Cette déclaration entraîne plusieurs commentaires. Deux ont une importance limitée : la déclaration contredit le texte de la quatrième de couverture; elle révèle un des traits stylistiques de l’auteur, un flottement entre le je et le nous. Deux sont autrement importants.

Pierre-Luc Brisson annonce qu’il va tenter de «débusquer ce qui se cache derrière les discours et les actions des uns et des autres». Or ce qu’il «débusque» en matière de «discours» et d’«actions» ne se trouve pas également chez les «uns» et les «autres». S’agissant des étudiants, il affirme, sans la moindre démonstration, que leur discours est «réfléchi» (p. 37), que leurs assemblées ont démontré «une capacité d’analyse et de réflexion […] globale» (p. 44) et que leur «démarche démocratique» était «exemplaire» (p. 76).
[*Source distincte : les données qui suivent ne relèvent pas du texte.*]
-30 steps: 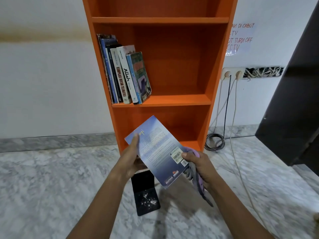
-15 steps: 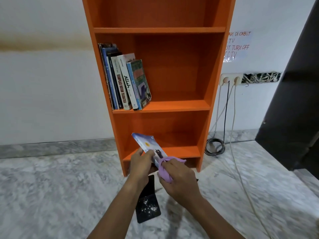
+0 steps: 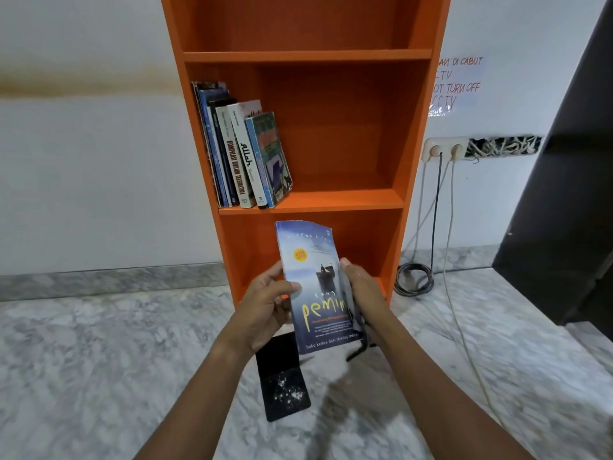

Le lecteur est invité à croire l’auteur sur parole. En revanche, les «discours» et les «actions» des opposants à la grève sont, eux, longuement détaillés et démontés.

Le second commentaire que l’on peut faire à la lecture de ce passage de l’introduction d’Après le printemps porte sur la phrase suivante : «Je préfère poser des questions et faire entrevoir des solutions plutôt que d’asséner des vérités.» Elle n’est que partiellement vraie.

En fait, Après le printemps — c’est bien son droit — est un plaidoyer, divisé en trois parties. Dans la première, Brisson souhaite voir «rénover l’édifice démocratique du Québec» (p. 24). Il s’en prend ensuite à la concentration des médias, pour terminer par une réflexion sur le statut de l’Université au XXIe siècle au Québec. On peut reprocher beaucoup de choses à Brisson, mais pas le choix de ses objets : il s’agit de questions capitales.

Que peut-on lui reprocher alors ?

Le premier chapitre porte sur la vie démocratique. Lutter contre «la déliquescence morale du gouvernement libéral» (p. 23) ? Mettre fin à «notre inaction politique» (p. 28) ? Ces projets politiques ne peuvent avoir de sens que si l’on prend en considération l’absence d’unité des sociétés modernes. On ne peut les concevoir en utilisant des termes «génériques» comme «la population» (p. 22) ou «les citoyens» (p. 22 et p. 53). Une des leçons du Printemps érable et des élections provinciales du 4 septembre pourrait être, contre les discours généralisateurs, que le Québec est bien plus divisé qu’on ne veut généralement le reconnaître.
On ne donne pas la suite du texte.